Я вдруг понял, что тоже улыбаюсь какой-то широкой детской улыбкой. Праздник Тыквенника всегда был одним из моих любимых — яркий и веселый, он озарял скучную осень огнями и помогал встряхнуться, поверив в то, что сказка может быть совсем рядом. Когда-то мы с Ингой приносили тыквы с огорода и вырезали фонари. Интересно, отмечает ли она Тыквенника сейчас, или тогда просто делала вид, что ей нравится? Хотела, чтоб наша семейная жизнь была гладкой и красивой, как в книгах, вот и притворялась, что ей нравится то же, что и мужу.
— Дора, — сказал я. — Бери нож.
* * *
Все было в точности так же, как и раньше, словно я вдруг перенесся на много лет назад.
Мы устроились в малой гостиной, и я вдруг поймал себя на мысли, что наша компания пусть и крайне разносортная, но очень и очень хорошая и уютная. Даже Дора меня почти не раздражала — возможно, потому, что сидела рядом с Огюстом. Если с прошлых времен ничего не изменилось, то главным увлечением моего брата после драконов были девушки. Помнится, кто-то из шутников, имеющих возможность шутить без последствий для здоровья, предложил ему добавить в фамильный герб вертикально стоящее копье с надписью «Для всех» — и Огюст вполне одобрил эту идею.

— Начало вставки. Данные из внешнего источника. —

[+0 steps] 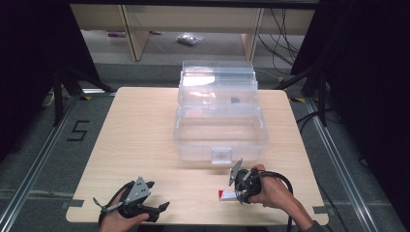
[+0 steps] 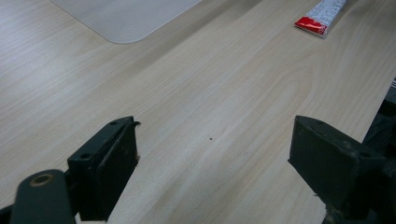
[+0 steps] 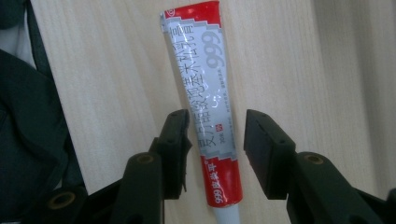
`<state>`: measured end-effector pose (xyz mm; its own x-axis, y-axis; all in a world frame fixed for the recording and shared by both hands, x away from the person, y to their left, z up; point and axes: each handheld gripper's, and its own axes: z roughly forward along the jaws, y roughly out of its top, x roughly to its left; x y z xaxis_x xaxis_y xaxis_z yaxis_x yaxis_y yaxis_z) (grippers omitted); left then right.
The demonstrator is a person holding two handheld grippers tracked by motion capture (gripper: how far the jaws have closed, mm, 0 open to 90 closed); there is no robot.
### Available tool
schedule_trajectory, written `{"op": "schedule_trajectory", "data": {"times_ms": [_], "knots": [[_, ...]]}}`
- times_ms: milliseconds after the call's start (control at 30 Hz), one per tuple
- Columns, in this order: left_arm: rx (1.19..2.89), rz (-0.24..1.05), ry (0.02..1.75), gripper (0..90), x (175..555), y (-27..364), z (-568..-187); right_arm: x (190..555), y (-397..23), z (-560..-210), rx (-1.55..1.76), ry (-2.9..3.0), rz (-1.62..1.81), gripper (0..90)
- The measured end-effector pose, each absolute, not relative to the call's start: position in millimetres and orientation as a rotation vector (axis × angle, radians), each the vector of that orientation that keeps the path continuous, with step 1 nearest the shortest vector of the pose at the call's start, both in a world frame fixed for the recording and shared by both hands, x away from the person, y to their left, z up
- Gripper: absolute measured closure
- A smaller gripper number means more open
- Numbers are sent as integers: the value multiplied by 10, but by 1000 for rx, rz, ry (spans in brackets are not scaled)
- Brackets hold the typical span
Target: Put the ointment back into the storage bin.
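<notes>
Red-and-silver tube (image 3: 212, 116) near table edge (image 1: 193, 223)

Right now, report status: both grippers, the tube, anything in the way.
Left gripper open, idle over bare table. Right gripper astride the red-and-white tube, pads not yet touching it. Tube flat on table. Clear box open beyond; nothing between.

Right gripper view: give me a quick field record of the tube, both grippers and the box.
tube: red, white and grey squeeze tube lying flat on the light wooden table
right gripper: jaws astride the tube, a gap visible on the right side, not yet pressing
left gripper: jaws wide apart over bare table, nothing between
box: clear plastic storage box, lid raised, behind the tube
</notes>
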<state>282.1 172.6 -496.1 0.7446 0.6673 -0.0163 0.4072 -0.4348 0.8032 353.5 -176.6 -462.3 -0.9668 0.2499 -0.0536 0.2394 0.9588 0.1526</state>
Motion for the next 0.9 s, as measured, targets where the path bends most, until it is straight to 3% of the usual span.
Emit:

Судя по тому, как он посматривал на Дору, невинной деве недолго оставалось хранить невинность. Ну и прекрасно, должно же у моего брата быть развлечение.
— Что я должна делать? — спросила Дора. На коленях у нее лежала небольшая тыква, гостиную озаряла изящная золотая лампа, что парила под потолком, а обогревательный колобок, лежавший на своем блюде, задумчиво жевал сорванный листок от тыквы и негромко бормотал:
— Я от бабушки ушел, я от дедушки ушел, я и от вас, сволочей, тоже уйду. Только поем. Хоть листочек пожую, и то слава Богу.
Помнится, Огюст всегда подкладывал колобка мне под бок — и колобок ворчал, бубнил и засыпал, прижавшись к моему боку. Хаалийские зимы суровы… Женские покои в замках традиционно не отапливаются, чтоб девицы спешили провести время с мужчинами, и Инга приходила ко мне каждую ночь. Я смотрел, как колобок возится на блюде, и от его тельца текут волны тепла, и никак не мог поверить, что все кончено, и женщина, которая настолько страстно целовала меня в то утро моего эксперимента, давным-давно покинула этот замок и забыла обо всем.
Это не могло быть правдой — и это было правдой.
— Для начала возьми карандаш, — Огюст вынул из внутреннего кармана пиджака кожаный футляр и, вынув три карандаша, протянул их мне, Энцо и Доре. Он вел себя с девчонкой так, словно она была не служанкой в его доме, а гостьей. Неудивительно, что и Дора стала вести себя вольнее. — И нарисуй на тыкве рожицу. Потом будешь ее вырезать. Братка, в замке еще есть светлуны? Не вывелись?
— Есть, милорд, — ответил Энцо вместо меня. — Гнездятся в малой башне, я уже послал слугу наловить их.
— А что такое светлуны? — тотчас же подала голос Дора. Нет, она просто невыносима. Я никогда не встречал настолько дерзкой служанки — а Огюст еще и поощряет все это. И он уедет, оставив у меня под боком очаг сопротивления.